**WORK REQUEST:**
What is the number of lines below that contain the word "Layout"? Give only that number.

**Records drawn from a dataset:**
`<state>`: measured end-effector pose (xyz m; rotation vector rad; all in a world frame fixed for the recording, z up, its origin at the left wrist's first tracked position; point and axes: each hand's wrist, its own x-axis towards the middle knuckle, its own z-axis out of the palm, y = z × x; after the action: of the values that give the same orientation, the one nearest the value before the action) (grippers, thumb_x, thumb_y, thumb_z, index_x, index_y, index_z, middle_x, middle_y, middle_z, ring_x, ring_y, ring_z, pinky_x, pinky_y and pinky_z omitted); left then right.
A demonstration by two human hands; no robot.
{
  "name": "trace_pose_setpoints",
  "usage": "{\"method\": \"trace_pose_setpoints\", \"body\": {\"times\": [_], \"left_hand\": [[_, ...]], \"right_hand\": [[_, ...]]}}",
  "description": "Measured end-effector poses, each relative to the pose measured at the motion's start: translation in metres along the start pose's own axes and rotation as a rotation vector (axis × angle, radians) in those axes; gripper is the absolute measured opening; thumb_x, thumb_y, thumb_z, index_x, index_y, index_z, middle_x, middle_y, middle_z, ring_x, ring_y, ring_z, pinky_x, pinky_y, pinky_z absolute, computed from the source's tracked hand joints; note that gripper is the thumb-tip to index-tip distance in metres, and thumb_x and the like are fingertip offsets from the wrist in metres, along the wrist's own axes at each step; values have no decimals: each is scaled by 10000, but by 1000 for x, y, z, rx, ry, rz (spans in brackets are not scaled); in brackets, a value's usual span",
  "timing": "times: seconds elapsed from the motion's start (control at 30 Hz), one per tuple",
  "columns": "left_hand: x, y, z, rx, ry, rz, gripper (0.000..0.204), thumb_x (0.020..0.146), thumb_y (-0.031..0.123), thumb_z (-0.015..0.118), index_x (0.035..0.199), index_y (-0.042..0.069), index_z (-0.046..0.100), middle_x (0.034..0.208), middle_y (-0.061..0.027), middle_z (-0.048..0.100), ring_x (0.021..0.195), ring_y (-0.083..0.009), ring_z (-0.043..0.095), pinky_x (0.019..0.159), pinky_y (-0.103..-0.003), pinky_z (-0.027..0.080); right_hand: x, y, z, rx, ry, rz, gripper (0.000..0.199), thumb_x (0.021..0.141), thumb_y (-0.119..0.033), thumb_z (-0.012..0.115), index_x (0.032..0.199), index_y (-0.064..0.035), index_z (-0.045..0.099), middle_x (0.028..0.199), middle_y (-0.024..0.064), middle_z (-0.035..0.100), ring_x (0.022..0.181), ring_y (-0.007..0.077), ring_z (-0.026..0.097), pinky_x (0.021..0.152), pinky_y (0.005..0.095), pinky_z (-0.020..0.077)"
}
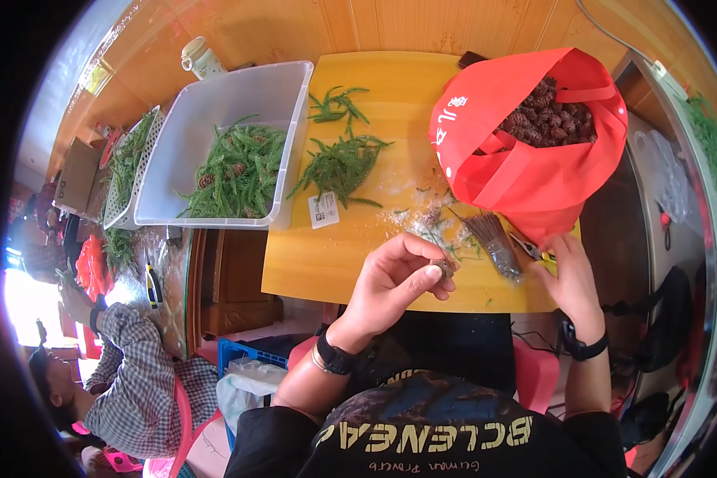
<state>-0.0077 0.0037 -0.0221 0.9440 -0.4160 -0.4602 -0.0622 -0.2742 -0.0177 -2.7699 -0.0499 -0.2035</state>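
- left hand point(389, 285) above the near edge of the yellow table point(390, 263); thumb and fingertips pressed together, pinching a small brown cone point(445, 271); a thin dark strand runs up and left from the cone
- right hand point(573, 283) at the table's right near corner; thumb and fingers about the yellow-handled pliers point(546, 256); cannot tell whether they are closed on the handles
- between the hands, a bundle of thin brown stems point(486, 233) in a clear sleeve, just left of the pliers
- beyond the right hand, a red bag point(486, 183), mouth open, filled with dark brown cones point(554, 119)
- table middle: green sprigs point(342, 166) in a loose heap; white label point(323, 210) just below them; pale flecks scattered near the bundle
- left side: clear plastic bin point(215, 92) holding more greenery point(243, 163) with a few cones among it; white perforated basket point(119, 209) beside it
- lower left, a co-worker in a checked shirt point(131, 390); second pliers point(152, 287), black and yellow, on the side table
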Motion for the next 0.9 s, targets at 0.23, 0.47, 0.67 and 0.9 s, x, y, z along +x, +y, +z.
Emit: {"method": "trace_pose_setpoints", "body": {"times": [0.23,0.47,0.67,0.9], "left_hand": [[0,4,1,-170,17,-76,141,904,122,524,1013,40,488,1027,-200,585,808,-189,617,691,-282,531],[2,9,-6,-149,14,-78,159,885,127,558,1004,47,490,1015,-205,587,799,-197,619,657,-269,531],[4,11,3,-183,4,-77,177,867,130,585,984,44,485,951,-183,586,779,-194,613,625,-255,519],[3,12,7,-129,2,-30,163,855,103,591,965,40,489,934,-155,562,742,-181,595,584,-238,494]], "right_hand": [[-22,49,23,54,-61,86,311,655,-79,692,896,-37,500,924,153,504,901,358,498,799,399,421],[-37,34,1,190,193,19,158,679,-45,558,781,10,450,773,123,421,677,270,459,590,335,385],[-30,-28,-36,435,-66,-16,257,638,-89,663,619,-1,423,661,112,537,550,176,476,514,268,363],[-10,-64,-34,561,-77,-128,261,647,-83,734,659,17,493,683,132,538,717,298,596,622,329,455]]}}
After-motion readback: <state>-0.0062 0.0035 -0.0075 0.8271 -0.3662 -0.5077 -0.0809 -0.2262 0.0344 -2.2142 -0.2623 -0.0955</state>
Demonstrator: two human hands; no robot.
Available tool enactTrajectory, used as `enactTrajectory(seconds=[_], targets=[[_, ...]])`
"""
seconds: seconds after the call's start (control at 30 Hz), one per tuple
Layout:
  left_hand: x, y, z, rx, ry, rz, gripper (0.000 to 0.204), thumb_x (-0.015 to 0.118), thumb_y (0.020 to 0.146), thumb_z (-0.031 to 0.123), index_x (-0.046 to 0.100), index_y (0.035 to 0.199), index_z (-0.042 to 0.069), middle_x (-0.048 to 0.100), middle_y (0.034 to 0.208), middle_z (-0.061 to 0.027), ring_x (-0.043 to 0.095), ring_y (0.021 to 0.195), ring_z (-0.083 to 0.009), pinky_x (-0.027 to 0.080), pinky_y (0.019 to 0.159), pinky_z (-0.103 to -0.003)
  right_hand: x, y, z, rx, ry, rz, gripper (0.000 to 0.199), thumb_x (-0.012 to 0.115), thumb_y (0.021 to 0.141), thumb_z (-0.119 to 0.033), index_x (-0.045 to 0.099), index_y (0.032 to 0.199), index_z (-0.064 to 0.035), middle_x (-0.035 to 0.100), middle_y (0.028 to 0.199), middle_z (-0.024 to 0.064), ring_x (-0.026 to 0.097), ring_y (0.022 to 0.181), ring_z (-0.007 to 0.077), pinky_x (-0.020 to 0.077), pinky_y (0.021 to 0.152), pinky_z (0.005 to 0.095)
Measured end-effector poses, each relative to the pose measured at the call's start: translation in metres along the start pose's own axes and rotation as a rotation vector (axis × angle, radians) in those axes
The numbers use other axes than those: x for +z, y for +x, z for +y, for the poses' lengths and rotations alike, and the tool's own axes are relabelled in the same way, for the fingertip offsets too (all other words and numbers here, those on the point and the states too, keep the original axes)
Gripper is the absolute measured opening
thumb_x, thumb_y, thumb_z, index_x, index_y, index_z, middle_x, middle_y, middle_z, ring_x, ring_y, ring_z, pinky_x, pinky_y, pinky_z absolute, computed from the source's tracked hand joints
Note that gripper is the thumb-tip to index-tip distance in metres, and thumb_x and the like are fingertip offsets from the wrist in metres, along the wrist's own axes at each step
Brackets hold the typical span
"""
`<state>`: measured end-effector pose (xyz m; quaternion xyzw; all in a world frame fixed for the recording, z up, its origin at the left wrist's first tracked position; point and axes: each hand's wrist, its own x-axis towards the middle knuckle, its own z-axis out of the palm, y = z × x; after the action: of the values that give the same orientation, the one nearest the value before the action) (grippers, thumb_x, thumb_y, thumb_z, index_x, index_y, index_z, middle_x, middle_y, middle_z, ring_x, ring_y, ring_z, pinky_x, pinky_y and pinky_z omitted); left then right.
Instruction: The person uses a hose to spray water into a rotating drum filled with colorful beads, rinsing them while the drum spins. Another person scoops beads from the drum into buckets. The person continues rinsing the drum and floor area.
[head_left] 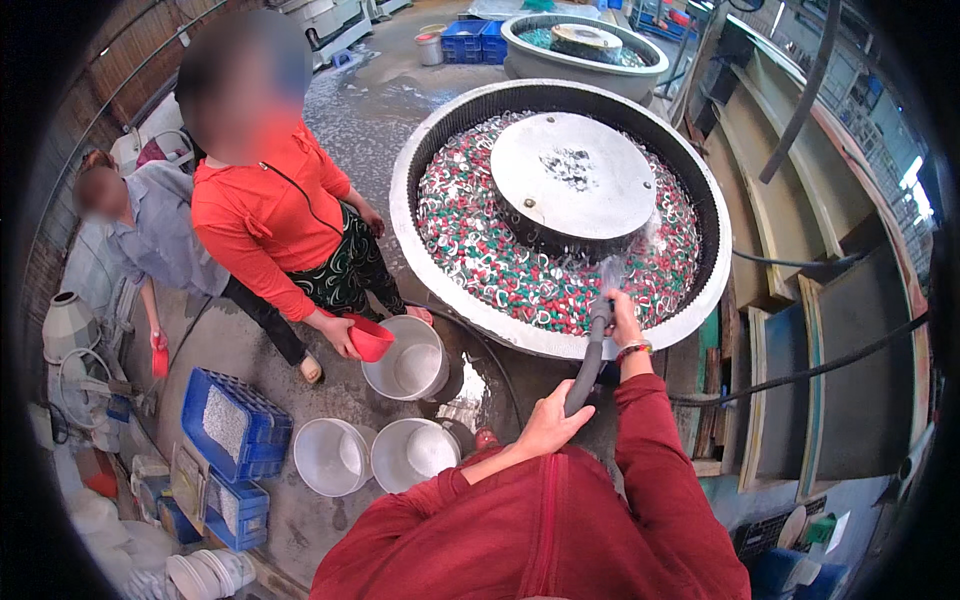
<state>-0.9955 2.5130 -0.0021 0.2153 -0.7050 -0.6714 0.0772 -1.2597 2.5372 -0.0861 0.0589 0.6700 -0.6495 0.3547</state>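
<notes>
Hose (590, 365) — gripped in both fists

Three buckets (408, 358) stand on the floor (230, 340) left of the round tub (560, 215); crates (235, 425) lie further left.

The person wears a dark red long-sleeved top, loose and softly creased, that fills the lower middle of the view. A raised seam or placket of the same red runs down the chest below the left hand (548, 425). Both sleeves reach to the wrists and bunch a little there; the cuff just behind the left hand is pushed back in folds. Just behind the right hand (622, 318) sits a thin bracelet (red with a light-coloured part, too small to make out further), above the sleeve's end. Both hands are bare, without gloves.
</notes>
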Motion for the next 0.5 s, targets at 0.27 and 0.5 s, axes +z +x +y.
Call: enactTrajectory(seconds=[0.27,0.5], targets=[[-0.011,-0.007,-0.016,0.076,-0.134,0.259,0.040,0.064,0.080,0.017,0.045,0.114,0.006,0.054,0.073,-0.0030,0.051,0.061,-0.0104,0.042,0.056,-0.027,0.122,0.019,0.000,0.053,-0.156,-0.304,0.023,0.054,0.071,-0.025,0.054,0.079,-0.0038,0.055,0.068,0.0087,0.053,0.053,0.0212,0.0429,0.046,0.0395],[-0.018,-0.016,-0.014,-0.029,-0.355,0.256,0.034,0.063,0.080,0.010,0.047,0.110,0.008,0.048,0.066,0.0018,0.043,0.052,-0.0047,0.036,0.047,-0.023,0.143,-0.001,-0.002,0.032,-0.119,-0.317,0.021,0.053,0.073,-0.025,0.053,0.077,-0.0043,0.051,0.064,0.0064,0.051,0.051,0.0208,0.0439,0.045,0.0375]])
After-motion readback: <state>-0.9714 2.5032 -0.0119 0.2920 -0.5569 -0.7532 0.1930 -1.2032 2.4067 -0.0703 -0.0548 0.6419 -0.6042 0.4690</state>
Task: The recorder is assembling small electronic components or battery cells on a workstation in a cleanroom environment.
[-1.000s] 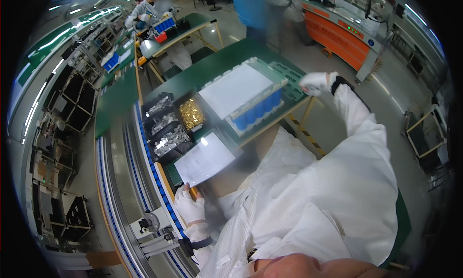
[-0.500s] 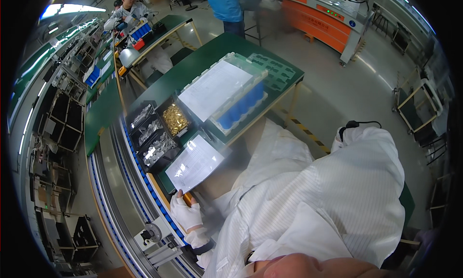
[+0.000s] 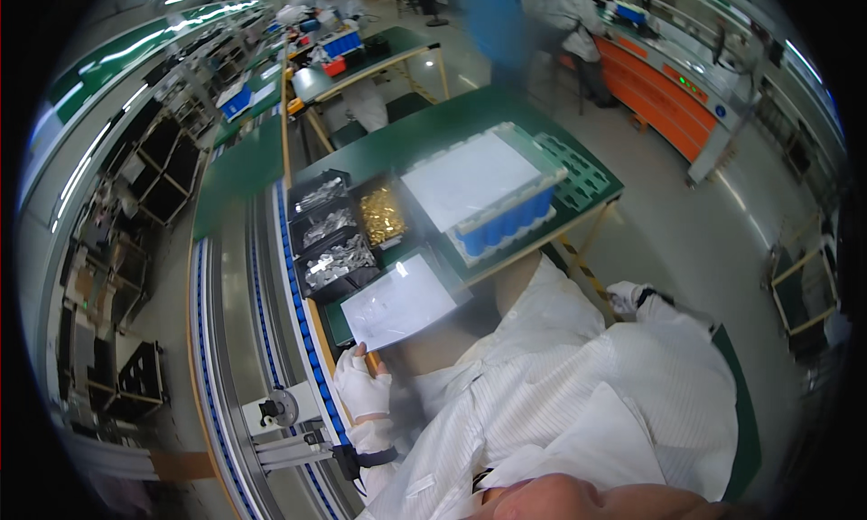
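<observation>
Apparently for easy reading, a white sheet is laid flat at the near edge of the green worktop, where it is left uncovered. Its lower corner is met by the fingertips of the left hand, which is gloved in white with bare fingertips; the fingers are loosely bent and parted from the thumb, and whether the corner is pinched or merely steadied cannot be told. The right hand is kept low beside the body, well apart from the worktop; how far it is opened, or whether anything is held, cannot be made out. Just beyond the sheet, four black bins are grouped, probably so that silver parts and gold parts are kept separate. A blue-sided crate is set alongside, topped by a second sheet, perhaps placed there as a cover.
</observation>
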The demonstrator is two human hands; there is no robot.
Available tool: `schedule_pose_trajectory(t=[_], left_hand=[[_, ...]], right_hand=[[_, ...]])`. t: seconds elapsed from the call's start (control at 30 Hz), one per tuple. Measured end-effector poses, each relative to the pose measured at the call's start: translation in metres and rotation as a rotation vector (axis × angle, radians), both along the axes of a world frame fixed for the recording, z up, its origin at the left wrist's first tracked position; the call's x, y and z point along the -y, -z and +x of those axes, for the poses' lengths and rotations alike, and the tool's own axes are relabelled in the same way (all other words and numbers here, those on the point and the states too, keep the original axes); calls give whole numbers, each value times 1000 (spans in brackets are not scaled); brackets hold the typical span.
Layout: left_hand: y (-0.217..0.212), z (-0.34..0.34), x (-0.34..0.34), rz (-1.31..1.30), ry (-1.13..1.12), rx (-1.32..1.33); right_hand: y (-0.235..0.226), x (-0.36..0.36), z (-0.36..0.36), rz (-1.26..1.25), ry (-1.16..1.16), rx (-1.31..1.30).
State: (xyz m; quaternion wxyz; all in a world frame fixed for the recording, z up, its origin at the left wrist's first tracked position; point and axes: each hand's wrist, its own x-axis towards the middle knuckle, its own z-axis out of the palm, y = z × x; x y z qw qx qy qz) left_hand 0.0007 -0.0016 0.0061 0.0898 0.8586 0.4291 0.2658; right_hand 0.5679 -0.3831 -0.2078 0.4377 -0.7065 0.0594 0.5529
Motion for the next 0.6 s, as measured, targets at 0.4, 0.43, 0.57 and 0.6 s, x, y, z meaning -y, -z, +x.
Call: schedule_pose_trajectory(t=[0.4,0.43,0.57,0.6], left_hand=[[-7,1,9,38,-58,-56],[-11,2,10,21,-53,-70],[6,-3,-2,13,20,75],[-1,-1,3,18,24,-5]], right_hand=[[-53,-130,176,281,858,532],[-54,-139,181,274,822,526],[-96,-103,248,339,419,455],[-69,-124,211,103,446,444]])
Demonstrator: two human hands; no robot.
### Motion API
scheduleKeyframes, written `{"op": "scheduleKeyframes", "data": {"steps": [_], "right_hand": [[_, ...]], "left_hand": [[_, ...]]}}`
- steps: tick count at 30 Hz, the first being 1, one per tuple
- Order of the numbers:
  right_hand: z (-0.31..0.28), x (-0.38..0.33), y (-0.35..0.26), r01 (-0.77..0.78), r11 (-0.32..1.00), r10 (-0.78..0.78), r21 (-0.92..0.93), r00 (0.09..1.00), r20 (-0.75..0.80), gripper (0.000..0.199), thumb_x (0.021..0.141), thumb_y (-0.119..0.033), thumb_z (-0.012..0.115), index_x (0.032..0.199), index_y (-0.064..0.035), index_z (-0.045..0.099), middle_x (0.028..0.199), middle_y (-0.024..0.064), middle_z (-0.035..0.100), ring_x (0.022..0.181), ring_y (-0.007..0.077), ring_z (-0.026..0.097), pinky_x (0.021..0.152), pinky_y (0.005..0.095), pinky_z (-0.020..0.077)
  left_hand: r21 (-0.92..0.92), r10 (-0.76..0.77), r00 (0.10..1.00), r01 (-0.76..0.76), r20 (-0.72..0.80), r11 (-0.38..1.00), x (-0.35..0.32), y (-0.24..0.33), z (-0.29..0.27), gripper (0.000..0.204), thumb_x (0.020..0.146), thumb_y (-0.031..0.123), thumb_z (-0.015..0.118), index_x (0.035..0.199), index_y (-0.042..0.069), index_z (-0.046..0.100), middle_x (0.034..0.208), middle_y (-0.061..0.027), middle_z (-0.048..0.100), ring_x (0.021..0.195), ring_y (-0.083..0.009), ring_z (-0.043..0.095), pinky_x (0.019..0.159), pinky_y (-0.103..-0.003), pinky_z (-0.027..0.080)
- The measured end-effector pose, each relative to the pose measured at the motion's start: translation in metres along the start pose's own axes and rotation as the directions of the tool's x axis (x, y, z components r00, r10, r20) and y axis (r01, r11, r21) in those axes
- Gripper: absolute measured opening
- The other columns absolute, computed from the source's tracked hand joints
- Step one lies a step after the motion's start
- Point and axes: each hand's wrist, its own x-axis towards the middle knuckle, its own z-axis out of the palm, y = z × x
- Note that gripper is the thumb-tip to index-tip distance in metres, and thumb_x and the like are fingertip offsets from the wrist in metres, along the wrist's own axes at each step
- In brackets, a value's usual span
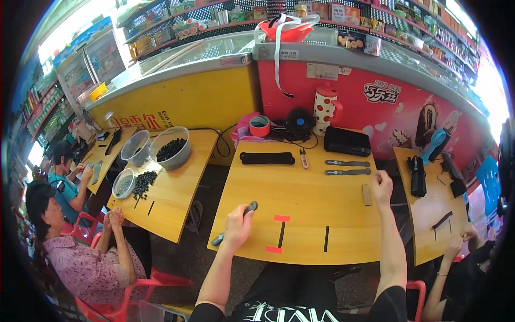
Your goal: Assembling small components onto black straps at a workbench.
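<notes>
My left hand (236,227) is closed around a long dark grey strip-like piece (250,208), whose ends show past the fist above the table's near left. Over the right side of the table, my right hand (382,187) has its fingers pinched together. Whatever it may hold is too small to make out. Just left of it lie two flat grey straps, the upper strap (347,162) and the lower strap (347,172). A small tan block (366,195) sits beside my right forearm. In front of me are a black strip (281,234) with red tape at both ends and another black strip (326,239).
Along the far edge stand a dotted tumbler (324,110), a black fan (299,122), a tape roll (259,125) and a black pouch (347,140). Thread snips (304,159) lie by a black fabric bundle (267,158). People sit at neighbouring tables; the left table holds tubs (170,150) of black parts.
</notes>
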Motion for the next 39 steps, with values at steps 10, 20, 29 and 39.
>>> {"op": "scheduleKeyframes", "data": {"steps": [10, 20, 29, 39], "right_hand": [[-0.048, -0.175, -0.232, -0.067, 0.857, -0.170, 0.511, 0.899, 0.404, 0.014, 0.091, 0.006, 0.055, 0.101, 0.0015, 0.064, 0.079, 0.0067, 0.059, 0.070, 0.0146, 0.058, 0.064, 0.0250, 0.0466], [-0.085, -0.210, -0.242, 0.098, 0.864, -0.215, 0.494, 0.959, 0.186, 0.015, 0.090, 0.003, 0.058, 0.102, 0.0011, 0.066, 0.073, 0.0056, 0.058, 0.060, 0.0108, 0.054, 0.053, 0.0222, 0.0423], [-0.101, -0.208, -0.246, 0.057, 0.842, -0.245, 0.536, 0.926, 0.288, 0.016, 0.080, 0.001, 0.072, 0.094, 0.0023, 0.064, 0.072, 0.0072, 0.055, 0.059, 0.0144, 0.054, 0.051, 0.0271, 0.0418], [-0.119, -0.225, -0.247, 0.783, 0.576, -0.779, 0.237, 0.613, -0.132, 0.024, 0.072, -0.001, 0.074, 0.094, -0.0044, 0.065, 0.081, 0.0064, 0.053, 0.053, 0.0170, 0.052, 0.044, 0.0274, 0.0394]], "left_hand": [[-0.837, 0.272, 0.805, 0.548, 0.527, 0.002, -0.060, 0.111, -0.015, 0.032, 0.099, 0.019, 0.053, 0.125, 0.000, 0.056, 0.091, -0.0087, 0.064, 0.072, -0.0142, 0.059, 0.065, -0.026, 0.046], [-0.776, 0.297, 0.735, 0.629, 0.609, 0.035, -0.101, 0.125, 0.007, 0.031, 0.100, 0.021, 0.051, 0.123, 0.000, 0.058, 0.094, -0.0086, 0.065, 0.076, -0.0151, 0.062, 0.069, -0.027, 0.048], [-0.801, 0.353, 0.719, 0.539, 0.598, 0.261, -0.113, 0.131, 0.011, 0.026, 0.099, 0.020, 0.054, 0.111, -0.001, 0.064, 0.094, -0.0093, 0.066, 0.079, -0.0163, 0.063, 0.072, -0.028, 0.050], [-0.860, 0.311, 0.851, 0.270, 0.423, 0.433, -0.134, 0.137, 0.001, 0.052, 0.101, 0.039, 0.046, 0.128, -0.006, 0.053, 0.110, -0.0161, 0.064, 0.098, -0.0251, 0.063, 0.087, -0.034, 0.049]]}}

**PROBLEM SOLUTION:**
2